Two of Baker County’s top police officials believe their policies on the use of force largely align with police reform proposals from the protest movement that has spread nationwide over the past two weeks.
Baker City Police Chief Ray Duman and Baker County Sheriff Travis Ash said their use of force policies require, for instance, that any officer who sees another officer using unnecessary force intercede to stop the action, and report the incident to a supervisor.
That’s one of the policies that campaigns such as “8 Can’t Wait” have called for in the wake of George Floyd’s death in Minneapolis on May 25, and that protesters have mentioned in demonstrations in cities across the country.
Derek Chauvin, the Minneapolis police officer who kneeled on Floyd’s neck for more than eight minutes and caused his death, according to autopsy results, has been charged with second-degree murder.
Three other officers who were present during the incident but did not try to stop Chauvin were fired and later charged with aiding and abetting second-degree murder.
Both Duman and Ash said their department’s use of force policy comes from Lexipol, a California company that writes policies for police departments to adopt.
Duman said the Minneapolis incident, and other situations in which suspects died while police were using force during an arrest, “are very problematic to law enforcement.”

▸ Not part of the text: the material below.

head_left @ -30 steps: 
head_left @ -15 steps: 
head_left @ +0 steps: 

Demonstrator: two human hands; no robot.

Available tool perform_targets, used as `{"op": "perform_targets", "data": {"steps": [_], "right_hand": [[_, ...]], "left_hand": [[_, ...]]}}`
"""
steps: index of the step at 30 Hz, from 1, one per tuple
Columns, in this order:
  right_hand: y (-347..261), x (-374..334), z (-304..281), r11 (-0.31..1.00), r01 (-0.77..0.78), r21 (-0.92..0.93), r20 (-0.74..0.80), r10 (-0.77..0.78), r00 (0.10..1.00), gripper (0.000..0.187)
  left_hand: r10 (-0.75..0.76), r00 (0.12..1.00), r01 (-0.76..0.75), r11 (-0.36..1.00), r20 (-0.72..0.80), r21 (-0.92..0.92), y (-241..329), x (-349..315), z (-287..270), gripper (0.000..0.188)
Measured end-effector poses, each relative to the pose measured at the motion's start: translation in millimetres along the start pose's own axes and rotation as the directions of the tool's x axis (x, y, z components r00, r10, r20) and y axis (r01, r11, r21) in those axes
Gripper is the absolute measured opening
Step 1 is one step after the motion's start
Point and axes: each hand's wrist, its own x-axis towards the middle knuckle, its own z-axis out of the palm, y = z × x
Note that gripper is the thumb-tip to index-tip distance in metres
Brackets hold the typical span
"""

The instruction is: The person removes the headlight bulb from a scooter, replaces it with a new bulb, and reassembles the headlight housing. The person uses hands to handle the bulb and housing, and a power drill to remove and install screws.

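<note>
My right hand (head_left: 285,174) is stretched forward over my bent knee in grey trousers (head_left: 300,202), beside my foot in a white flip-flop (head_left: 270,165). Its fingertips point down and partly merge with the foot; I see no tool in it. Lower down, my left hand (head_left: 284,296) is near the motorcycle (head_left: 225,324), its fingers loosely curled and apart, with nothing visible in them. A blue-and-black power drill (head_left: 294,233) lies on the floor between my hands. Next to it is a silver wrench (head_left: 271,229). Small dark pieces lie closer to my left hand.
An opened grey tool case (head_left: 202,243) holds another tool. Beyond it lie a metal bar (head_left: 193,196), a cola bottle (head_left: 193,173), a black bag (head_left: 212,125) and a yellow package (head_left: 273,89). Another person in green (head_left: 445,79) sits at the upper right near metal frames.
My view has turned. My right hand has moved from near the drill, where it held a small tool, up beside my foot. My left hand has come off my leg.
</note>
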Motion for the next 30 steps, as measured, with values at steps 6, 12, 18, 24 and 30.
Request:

Duman worked for the Oregon State Police for more than 27 years, retired from that agency in 2011 and took over as Baker City Police chief in 2019.
He said the publicity over those deadly incidents has prompted what he considers a welcome, and necessary, review of police procedures.

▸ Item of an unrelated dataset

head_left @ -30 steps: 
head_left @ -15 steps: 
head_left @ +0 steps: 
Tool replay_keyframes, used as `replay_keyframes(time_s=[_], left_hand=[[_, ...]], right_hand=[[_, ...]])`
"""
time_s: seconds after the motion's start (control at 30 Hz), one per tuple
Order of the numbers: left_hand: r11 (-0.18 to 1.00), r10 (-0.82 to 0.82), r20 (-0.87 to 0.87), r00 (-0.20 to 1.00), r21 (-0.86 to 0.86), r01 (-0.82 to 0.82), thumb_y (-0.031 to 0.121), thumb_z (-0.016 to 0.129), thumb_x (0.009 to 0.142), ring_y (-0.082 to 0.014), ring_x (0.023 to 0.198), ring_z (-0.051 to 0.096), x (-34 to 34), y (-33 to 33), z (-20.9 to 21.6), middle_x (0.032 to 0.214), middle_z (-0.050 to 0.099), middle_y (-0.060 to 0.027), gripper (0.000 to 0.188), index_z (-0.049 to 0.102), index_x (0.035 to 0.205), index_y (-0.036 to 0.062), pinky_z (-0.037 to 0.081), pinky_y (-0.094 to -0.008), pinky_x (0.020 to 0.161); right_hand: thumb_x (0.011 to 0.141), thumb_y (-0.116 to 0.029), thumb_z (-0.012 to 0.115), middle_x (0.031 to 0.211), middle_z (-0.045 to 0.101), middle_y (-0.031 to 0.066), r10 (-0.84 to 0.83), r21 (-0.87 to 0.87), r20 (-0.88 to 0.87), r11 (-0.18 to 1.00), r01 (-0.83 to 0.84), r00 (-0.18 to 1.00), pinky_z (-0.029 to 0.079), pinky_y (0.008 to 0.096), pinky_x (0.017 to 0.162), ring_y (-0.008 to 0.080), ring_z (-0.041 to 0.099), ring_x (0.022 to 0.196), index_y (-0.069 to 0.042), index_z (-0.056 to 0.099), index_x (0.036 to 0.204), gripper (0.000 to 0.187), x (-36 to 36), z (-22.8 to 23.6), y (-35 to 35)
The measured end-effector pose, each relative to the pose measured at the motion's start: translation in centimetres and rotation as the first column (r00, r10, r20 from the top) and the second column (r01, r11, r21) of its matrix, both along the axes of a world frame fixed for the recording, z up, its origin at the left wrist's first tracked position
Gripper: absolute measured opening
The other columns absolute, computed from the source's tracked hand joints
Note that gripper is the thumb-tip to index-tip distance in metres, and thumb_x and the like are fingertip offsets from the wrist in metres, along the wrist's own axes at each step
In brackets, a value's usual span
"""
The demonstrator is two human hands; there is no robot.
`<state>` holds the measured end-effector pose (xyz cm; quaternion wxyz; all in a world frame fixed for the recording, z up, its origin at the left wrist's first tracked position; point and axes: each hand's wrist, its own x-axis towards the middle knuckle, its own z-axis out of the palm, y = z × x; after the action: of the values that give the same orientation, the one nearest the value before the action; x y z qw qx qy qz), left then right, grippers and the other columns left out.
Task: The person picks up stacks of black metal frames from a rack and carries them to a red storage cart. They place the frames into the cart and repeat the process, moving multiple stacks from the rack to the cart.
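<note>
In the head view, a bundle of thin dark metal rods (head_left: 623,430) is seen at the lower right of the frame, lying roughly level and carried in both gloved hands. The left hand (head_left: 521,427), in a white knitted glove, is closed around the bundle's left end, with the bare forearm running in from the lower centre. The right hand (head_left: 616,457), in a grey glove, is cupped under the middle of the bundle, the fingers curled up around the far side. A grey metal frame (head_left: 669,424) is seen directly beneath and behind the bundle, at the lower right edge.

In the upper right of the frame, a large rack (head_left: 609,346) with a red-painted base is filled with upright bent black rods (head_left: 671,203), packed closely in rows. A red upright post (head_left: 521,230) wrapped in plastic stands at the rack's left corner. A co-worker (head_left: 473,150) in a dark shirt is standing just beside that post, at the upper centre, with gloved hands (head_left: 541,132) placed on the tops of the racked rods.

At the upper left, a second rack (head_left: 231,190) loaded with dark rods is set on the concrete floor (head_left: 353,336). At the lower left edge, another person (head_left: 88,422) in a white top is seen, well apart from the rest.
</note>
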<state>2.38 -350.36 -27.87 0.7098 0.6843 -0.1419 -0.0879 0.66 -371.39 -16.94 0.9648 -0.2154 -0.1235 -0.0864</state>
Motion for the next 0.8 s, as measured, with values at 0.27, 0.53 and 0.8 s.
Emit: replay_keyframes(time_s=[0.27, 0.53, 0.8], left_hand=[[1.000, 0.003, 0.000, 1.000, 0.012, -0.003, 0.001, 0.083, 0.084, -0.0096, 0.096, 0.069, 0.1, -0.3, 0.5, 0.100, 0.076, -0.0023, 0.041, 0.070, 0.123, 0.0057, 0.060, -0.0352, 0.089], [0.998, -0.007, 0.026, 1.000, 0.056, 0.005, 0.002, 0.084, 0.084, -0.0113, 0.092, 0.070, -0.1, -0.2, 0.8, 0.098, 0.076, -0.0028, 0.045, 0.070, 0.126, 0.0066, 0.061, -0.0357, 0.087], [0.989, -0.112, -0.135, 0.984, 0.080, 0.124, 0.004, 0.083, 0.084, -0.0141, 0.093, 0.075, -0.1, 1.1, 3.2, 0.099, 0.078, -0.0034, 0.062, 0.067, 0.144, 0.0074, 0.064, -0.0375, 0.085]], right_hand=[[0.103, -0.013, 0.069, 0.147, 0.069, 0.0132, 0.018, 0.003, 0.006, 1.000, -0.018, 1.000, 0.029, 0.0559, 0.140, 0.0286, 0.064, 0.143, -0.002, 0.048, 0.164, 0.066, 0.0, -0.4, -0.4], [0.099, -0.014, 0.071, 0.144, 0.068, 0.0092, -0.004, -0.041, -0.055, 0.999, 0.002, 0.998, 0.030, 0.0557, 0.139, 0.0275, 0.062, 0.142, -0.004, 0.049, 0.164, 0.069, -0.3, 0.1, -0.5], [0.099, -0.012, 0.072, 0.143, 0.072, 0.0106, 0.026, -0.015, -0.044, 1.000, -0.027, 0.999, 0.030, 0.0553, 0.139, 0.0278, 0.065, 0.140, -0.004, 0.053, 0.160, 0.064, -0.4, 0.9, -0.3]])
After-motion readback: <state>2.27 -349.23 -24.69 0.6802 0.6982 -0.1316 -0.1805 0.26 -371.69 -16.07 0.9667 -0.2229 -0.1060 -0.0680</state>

“We need to stand up and take a look at what’s going on,” Duman said. “Otherwise it’s just going to continue.”
Duman said he’s been reviewing the Baker City Police’s use of force reports over the past five years to see if there are any trends that suggest a potential problem.

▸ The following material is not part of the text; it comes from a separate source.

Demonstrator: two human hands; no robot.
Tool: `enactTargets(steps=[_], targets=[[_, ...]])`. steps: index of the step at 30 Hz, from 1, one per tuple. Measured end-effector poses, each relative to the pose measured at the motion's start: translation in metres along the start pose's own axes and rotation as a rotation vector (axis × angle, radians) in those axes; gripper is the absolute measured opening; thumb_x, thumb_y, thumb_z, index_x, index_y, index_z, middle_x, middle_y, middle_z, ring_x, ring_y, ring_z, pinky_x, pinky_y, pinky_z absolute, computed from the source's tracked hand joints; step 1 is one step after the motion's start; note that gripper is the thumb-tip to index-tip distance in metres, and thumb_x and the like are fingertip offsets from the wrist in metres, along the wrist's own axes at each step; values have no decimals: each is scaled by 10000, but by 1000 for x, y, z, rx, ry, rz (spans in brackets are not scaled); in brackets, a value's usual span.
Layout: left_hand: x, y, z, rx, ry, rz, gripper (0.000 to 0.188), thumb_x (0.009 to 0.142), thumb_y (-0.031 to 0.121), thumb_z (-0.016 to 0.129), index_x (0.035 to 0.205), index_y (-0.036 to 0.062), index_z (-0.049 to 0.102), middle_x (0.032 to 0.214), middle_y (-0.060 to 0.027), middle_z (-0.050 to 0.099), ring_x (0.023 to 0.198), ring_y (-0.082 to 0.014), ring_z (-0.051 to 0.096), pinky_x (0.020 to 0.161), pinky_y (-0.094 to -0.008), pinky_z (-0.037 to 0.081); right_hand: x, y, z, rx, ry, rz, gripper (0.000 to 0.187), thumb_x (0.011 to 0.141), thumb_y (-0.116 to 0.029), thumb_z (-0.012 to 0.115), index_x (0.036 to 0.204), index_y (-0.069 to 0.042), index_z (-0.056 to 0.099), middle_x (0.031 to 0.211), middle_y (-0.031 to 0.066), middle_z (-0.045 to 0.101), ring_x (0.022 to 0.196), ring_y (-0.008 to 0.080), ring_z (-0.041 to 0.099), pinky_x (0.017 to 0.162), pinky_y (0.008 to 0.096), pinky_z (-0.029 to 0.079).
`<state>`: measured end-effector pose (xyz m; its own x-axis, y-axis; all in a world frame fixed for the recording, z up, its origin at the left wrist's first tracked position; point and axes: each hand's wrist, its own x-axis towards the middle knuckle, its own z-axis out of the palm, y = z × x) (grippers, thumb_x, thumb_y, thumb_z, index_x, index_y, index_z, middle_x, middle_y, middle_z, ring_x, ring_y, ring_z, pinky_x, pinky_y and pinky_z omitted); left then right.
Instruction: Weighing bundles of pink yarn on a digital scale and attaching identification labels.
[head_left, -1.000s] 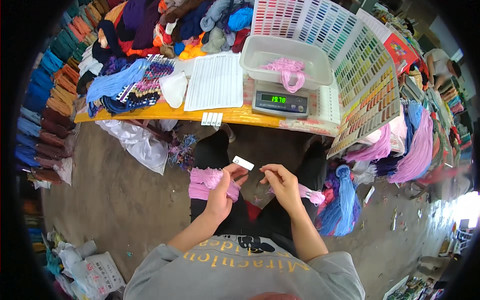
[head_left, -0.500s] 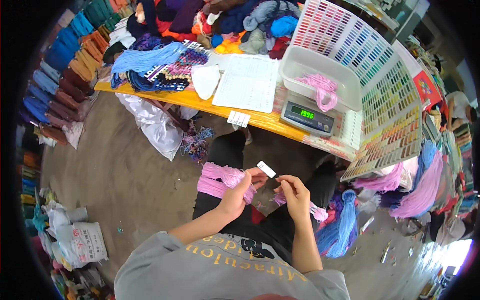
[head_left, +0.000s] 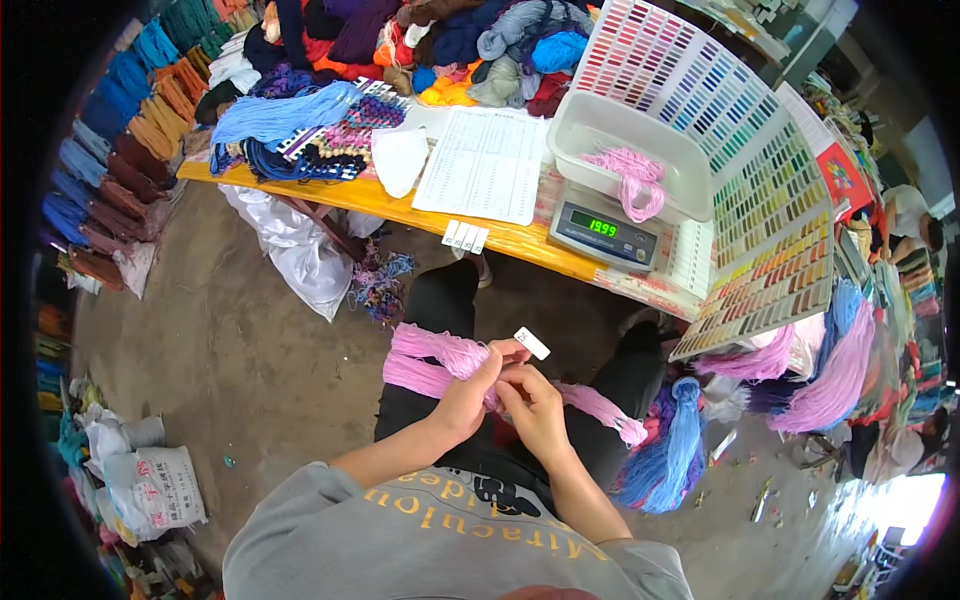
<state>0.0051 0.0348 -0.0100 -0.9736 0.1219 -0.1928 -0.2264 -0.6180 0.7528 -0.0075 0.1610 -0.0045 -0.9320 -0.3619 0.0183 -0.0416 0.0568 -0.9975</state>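
Observation:
A pink yarn skein (head_left: 425, 362) lies across my left thigh. My left hand (head_left: 465, 400) is closed on its inner end. A small white tag (head_left: 532, 343) sticks out past the left fingertips; whether they pinch it or it hangs from the yarn, I cannot tell. Pressed up close beside it is my right hand (head_left: 537, 412), thumb and fingers pinched together at the skein's end. What the right fingers hold is hidden. A second pink yarn bundle (head_left: 597, 408) rests on my right thigh, just beyond the right hand.
Ahead stands a yellow-edged table (head_left: 380, 203) with a digital scale (head_left: 603, 236), a plastic tub (head_left: 690, 185) holding pink yarn, a printed sheet (head_left: 480, 165) and a colour chart (head_left: 770, 190). White tags (head_left: 465, 236) sit at its edge. Blue yarn (head_left: 683, 440) hangs at my right.
My right hand has moved left, from apart to right against the left hand, and its fingers have closed in. The left hand keeps its hold. The whole view has shifted slightly.

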Motion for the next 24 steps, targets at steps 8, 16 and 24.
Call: enactTargets(steps=[8,16,24], targets=[[-1,1,-3,-40,-23,-29,439,977,386,357,1232,43,453,1180,-87,508,1091,-173,484,924,-314,387,1,-1,-7,52,48,35,63,880,-45,559,884,17,570,797,53,539,647,110,544,593,235,435],[1,0,-4,-66,-2,-25,418,980,361,361,1209,28,467,1158,-96,527,1082,-183,501,931,-318,390,-3,2,-11,278,44,105,121,941,-115,488,932,1,523,782,44,573,644,82,529,589,212,431],[-1,1,0,-38,11,21,431,981,355,357,1198,1,469,1125,-107,546,1067,-187,517,930,-327,396,-7,-3,-15,247,51,185,129,951,-138,474,917,-16,500,690,27,555,552,71,504,533,190,402]])
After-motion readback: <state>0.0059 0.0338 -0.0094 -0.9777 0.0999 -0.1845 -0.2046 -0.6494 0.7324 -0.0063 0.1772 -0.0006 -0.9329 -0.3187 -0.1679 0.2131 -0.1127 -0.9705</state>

“I think it’s a good thing to do,” he said.
Duman hasn’t finished his review but he said he has no reason to believe the department’s officers have not been complying with the use of force policy.
Ash said Undersheriff Jef Van Arsdall is responsible for evaluating use of force reports annually.
During the 5-year period 2015-19, the Sheriff’s Office’s Patrol Division had a total of 23 use of force incidents out of a total of 2,621 cases.
The yearly number of use of force incidents ranged from one in 2016 (out of 506 cases) to nine in 2018 (out of 555 cases).
So far in 2020 there have been six use of force incidents and 235 total cases.
In the Corrections Division, which includes the Baker County Jail, there were a total of six use of force incidents out of 3,648 suspect bookings during that 5-year period. In 3 of the 5 years there were no use of force incidents.
Ash has worked in law enforcement since 1998, joined the Baker County Sheriff’s Office in 2005 and has been sheriff since 2015.
He said that although the use of force policy is crucial — all deputies are required to read and to sign it, he said — it is also only a guideline, and deputies must also use their discretion, and what he calls their “moral compass,” when dealing with the public.
“It comes down to integrity,” Ash said. “I hold myself to the highest standards of professional conduct, and I set that bar very high for myself and for my deputies. It comes back to doing what’s right.”
The Baker City Police and Baker County Sheriff’s Office use of force policies don’t completely comply with all the recommendations from campaigns such as “8 Can’t Wait.”
For instance, that campaign urges all police agencies to ban holds that cut off a suspect’s air supply or the blood flow through the carotid artery.
The city’s and county’s 8-page use of force policies, which are essentially identical, devote a full page to guidelines for a “carotic control hold.”
The policy states that only officers who have been trained in the hold can use it, and only in cases when the subject is “violent or physically resisting” or, by words or actions, “has demonstrated an intention to be violent and reasonably appears to have the potential to harm officers, him/herself or others.”
The policy states that officers should avoid using the carotid control hold on females known to be pregnant, the elderly, juveniles or people who appear to have Down syndrome, neck deformities or visible neck injuries.
The policy also requires that any time an officer employs the hold, the suspect be promptly examined by a paramedic.
Ash said the carotid control hold is still part of the Sheriff’s Office policy only because some deputies have been trained in its use.
Ash said he has never seen the technique employed during his career, and it is no longer taught at the Sheriff’s Office.
Duman said his concern about banning certain types of force is that doing so can potentially put a police officer at a disadvantage during an altercation with a suspect. When officers are prohibited from using a technique intended to be nonlethal, Duman said, there’s a chance that the officer, fearing for his or her life, would have to shoot a suspect instead.
“You have to give officers the flexibility and the decision-making responsibility,” Duman said.
Ash said his philosophy is summed up by the motto painted on the doors of Sheriff’s Office vehicles: “Conservators of the peace.”
“It’s our job to keep the peace,” he said. “I feel really comfortable with how the Sheriff’s Office is doing business in our community.”